◆ The task
Determine the number of lines below that contain the string "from", and state only that number.

Saved data entries

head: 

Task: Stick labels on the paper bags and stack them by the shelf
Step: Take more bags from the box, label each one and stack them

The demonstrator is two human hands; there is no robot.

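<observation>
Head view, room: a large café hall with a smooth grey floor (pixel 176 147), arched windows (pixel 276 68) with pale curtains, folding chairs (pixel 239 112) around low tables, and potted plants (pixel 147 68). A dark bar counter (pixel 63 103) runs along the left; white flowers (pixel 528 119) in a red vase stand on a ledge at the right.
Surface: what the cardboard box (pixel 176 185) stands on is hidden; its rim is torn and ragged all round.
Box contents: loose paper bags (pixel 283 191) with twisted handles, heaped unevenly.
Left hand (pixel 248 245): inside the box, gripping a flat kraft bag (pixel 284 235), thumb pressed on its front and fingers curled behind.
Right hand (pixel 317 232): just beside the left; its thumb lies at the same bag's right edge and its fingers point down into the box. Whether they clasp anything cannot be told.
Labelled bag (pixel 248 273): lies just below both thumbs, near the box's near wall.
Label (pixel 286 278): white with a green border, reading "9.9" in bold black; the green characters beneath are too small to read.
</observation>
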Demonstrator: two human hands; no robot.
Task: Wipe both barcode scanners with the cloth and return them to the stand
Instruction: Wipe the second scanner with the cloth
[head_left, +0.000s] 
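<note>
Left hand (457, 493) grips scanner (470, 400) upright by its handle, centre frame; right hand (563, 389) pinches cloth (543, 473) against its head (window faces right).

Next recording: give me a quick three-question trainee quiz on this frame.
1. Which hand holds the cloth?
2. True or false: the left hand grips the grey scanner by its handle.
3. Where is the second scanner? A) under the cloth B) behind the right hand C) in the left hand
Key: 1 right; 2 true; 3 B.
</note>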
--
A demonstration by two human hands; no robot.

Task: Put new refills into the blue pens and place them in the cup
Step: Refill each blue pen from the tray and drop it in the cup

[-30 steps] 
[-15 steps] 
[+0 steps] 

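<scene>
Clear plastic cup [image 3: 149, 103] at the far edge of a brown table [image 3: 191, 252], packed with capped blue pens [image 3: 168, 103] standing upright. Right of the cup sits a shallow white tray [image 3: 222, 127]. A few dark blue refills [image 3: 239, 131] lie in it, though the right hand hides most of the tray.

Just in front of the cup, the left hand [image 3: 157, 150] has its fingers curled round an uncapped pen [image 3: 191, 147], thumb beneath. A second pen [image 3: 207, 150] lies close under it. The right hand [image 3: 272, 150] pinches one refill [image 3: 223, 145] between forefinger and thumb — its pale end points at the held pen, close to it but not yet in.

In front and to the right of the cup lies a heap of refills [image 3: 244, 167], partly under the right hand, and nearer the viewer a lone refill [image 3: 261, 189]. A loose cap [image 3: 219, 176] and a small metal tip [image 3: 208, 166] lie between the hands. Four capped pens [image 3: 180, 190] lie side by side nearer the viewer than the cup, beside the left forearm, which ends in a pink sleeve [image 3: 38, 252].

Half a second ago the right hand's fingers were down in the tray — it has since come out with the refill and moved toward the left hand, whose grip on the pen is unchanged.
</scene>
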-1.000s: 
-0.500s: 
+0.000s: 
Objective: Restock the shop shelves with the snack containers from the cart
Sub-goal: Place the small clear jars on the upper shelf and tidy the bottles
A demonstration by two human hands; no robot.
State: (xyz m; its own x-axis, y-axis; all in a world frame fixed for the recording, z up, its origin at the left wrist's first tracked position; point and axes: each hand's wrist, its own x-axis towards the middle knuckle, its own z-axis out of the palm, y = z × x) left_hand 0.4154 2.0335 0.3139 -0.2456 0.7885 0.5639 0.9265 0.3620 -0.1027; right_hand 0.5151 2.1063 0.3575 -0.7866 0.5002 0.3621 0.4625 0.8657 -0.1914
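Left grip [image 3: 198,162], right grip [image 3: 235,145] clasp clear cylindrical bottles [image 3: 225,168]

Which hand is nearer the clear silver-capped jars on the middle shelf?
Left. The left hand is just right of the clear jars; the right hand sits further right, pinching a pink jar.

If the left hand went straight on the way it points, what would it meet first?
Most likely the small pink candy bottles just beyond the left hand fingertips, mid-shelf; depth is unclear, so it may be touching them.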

◆ Output
3